EXERCISE OBJECTIVE: Write the whole listing out again, word for word.

= = = = =

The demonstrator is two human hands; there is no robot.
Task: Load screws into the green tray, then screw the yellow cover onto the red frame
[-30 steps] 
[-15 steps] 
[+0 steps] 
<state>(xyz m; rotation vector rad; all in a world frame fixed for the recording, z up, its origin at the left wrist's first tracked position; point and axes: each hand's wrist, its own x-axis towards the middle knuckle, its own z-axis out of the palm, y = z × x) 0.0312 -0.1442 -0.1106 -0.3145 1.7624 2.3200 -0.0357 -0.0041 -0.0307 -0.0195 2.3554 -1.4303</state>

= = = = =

REPLY TO THE EXERCISE:
The demonstrator is two human hands; there is no robot.
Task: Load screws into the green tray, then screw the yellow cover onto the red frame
[-30 steps] 
[-15 steps] 
[+0 steps] 
<state>(xyz m; rotation vector rad; all in a world frame fixed for the recording, z up, its origin at the left wrist's first tracked position; point and axes: each hand's wrist, its own x-axis towards the middle knuckle, its own z-axis out of the palm, y = z × x) 0.0312 -0.1442 -0.1106 -0.3145 1.7624 2.3200 -0.0357 -0.0041 -0.0307 -0.0195 2.3554 -1.4303</state>

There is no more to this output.